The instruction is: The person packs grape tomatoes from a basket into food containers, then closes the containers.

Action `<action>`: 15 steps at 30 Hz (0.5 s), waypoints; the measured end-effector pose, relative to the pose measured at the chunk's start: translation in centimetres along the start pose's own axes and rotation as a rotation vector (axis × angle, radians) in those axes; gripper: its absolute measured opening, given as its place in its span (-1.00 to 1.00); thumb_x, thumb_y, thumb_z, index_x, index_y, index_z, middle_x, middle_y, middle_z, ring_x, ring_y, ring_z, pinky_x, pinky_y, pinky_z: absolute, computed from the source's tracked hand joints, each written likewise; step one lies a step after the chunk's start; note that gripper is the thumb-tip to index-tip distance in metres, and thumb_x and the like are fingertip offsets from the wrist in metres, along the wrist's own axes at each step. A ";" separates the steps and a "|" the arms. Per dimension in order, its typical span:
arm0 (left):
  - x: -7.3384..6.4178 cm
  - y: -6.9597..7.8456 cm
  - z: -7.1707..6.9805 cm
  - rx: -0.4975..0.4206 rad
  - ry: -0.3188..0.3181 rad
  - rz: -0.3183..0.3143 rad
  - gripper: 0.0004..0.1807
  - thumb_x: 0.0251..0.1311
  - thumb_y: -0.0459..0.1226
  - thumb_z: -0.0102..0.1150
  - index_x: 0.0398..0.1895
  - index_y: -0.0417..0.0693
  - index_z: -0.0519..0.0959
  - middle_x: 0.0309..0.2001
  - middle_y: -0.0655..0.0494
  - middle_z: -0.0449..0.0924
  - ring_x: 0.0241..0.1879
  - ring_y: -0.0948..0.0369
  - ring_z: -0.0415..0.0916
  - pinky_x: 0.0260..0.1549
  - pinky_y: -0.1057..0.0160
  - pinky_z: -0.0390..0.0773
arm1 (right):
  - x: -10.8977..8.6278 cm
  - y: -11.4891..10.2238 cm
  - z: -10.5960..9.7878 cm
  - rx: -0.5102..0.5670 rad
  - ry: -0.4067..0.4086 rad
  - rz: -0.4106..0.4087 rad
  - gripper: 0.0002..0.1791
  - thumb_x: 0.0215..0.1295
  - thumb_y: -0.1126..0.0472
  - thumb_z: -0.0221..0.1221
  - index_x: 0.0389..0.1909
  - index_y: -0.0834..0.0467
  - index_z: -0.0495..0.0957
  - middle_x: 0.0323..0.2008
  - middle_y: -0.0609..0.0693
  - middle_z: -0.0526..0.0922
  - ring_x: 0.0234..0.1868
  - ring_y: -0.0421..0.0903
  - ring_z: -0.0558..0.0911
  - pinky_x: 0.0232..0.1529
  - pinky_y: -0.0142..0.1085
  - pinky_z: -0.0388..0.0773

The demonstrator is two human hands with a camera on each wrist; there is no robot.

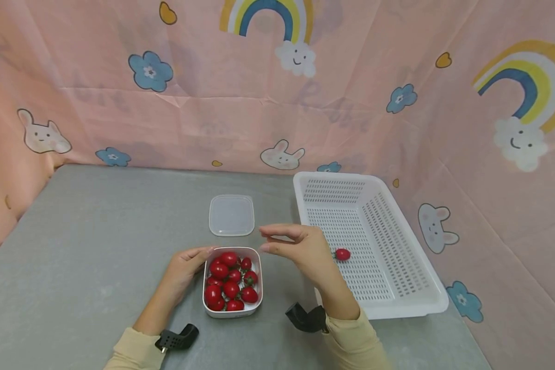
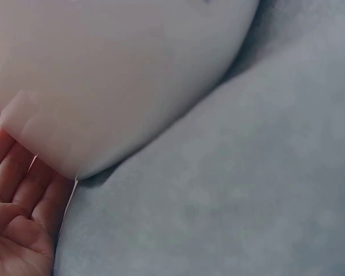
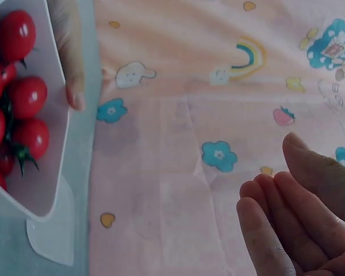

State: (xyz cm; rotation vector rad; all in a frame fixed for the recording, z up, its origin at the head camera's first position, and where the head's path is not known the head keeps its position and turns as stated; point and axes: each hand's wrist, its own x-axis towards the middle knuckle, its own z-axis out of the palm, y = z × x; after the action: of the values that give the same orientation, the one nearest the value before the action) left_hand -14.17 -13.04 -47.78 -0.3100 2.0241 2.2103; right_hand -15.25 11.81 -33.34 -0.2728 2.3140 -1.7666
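A small white square box point(image 1: 233, 314) holds several red cherry tomatoes point(image 1: 231, 289), some with green stems. My left hand point(image 1: 180, 272) rests against the box's left side, its fingertips by the back left corner; the left wrist view shows its fingers point(image 2: 26, 178) lying along the outer wall. Over the table between box and basket hangs my right hand point(image 1: 300, 249), thumb and fingers apart with nothing between them. Behind that hand, one cherry tomato point(image 1: 343, 254) lies on the floor of the white basket point(image 1: 409, 312).
A translucent square lid point(image 1: 232, 216) lies flat on the grey table point(image 1: 106, 246), just behind the box. The slotted basket takes up the right side of the table. A pink patterned cloth point(image 1: 213, 123) hangs along the back and both sides.
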 end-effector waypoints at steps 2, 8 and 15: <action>0.0 0.0 0.0 0.005 0.002 -0.003 -0.67 0.40 -0.23 0.13 0.00 -0.32 0.67 -0.19 0.41 0.74 -0.12 0.55 0.60 -0.04 0.49 0.54 | -0.1 -0.1 -0.7 -0.015 0.017 0.004 -0.65 0.07 0.27 0.45 -0.07 0.19 0.74 -0.05 0.04 0.77 0.01 -0.11 0.73 0.07 -0.23 0.64; 0.0 0.0 0.0 0.001 0.001 -0.004 -0.66 0.40 -0.24 0.12 0.02 -0.36 0.65 -0.23 0.45 0.73 -0.13 0.55 0.60 -0.04 0.49 0.54 | -0.1 -0.2 -2.9 -0.069 0.040 0.006 -0.65 0.10 0.18 0.45 -0.05 0.14 0.74 -0.03 0.00 0.77 0.01 -0.12 0.73 0.11 -0.24 0.60; 0.0 0.0 -0.1 0.008 0.011 -0.011 -0.63 0.40 -0.23 0.13 0.05 -0.40 0.62 -0.23 0.45 0.73 -0.14 0.55 0.60 -0.05 0.49 0.55 | 0.3 0.9 -6.6 -0.122 0.062 0.028 -0.61 0.13 0.14 0.43 -0.01 0.19 0.72 -0.09 -0.13 0.78 0.05 -0.14 0.69 0.04 -0.38 0.55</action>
State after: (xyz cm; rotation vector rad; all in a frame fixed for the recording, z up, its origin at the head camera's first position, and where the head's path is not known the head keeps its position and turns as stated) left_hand -14.19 -13.10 -47.82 -0.3328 2.0306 2.1986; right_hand -17.45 18.02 -32.52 -0.2076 2.4611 -1.6453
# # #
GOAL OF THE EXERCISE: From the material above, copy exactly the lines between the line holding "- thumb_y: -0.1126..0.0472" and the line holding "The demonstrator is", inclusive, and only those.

SOLUTION TO THE EXERCISE:
  - thumb_y: -0.1126..0.0472
  - thumb_z: -0.0221..0.1221
  - index_x: 0.0389..0.1909
  - index_y: -0.0834..0.0467
  - index_z: -0.0495..0.0957
  - middle_x: 0.0323..0.2008
  - middle_y: -0.0609..0.0693
  - middle_z: -0.0526..0.0922
  - ring_x: 0.0234..0.1868
  - ring_y: -0.0421..0.0903
  - ring_z: -0.0558..0.0911
  - pinky_x: 0.0232..0.1529
  - pinky_y: -0.0142..0.1085
  - pinky_z: -0.0388..0.0773

The demonstrator is two human hands with a camera on each wrist; there is no robot.

There is no more to this output.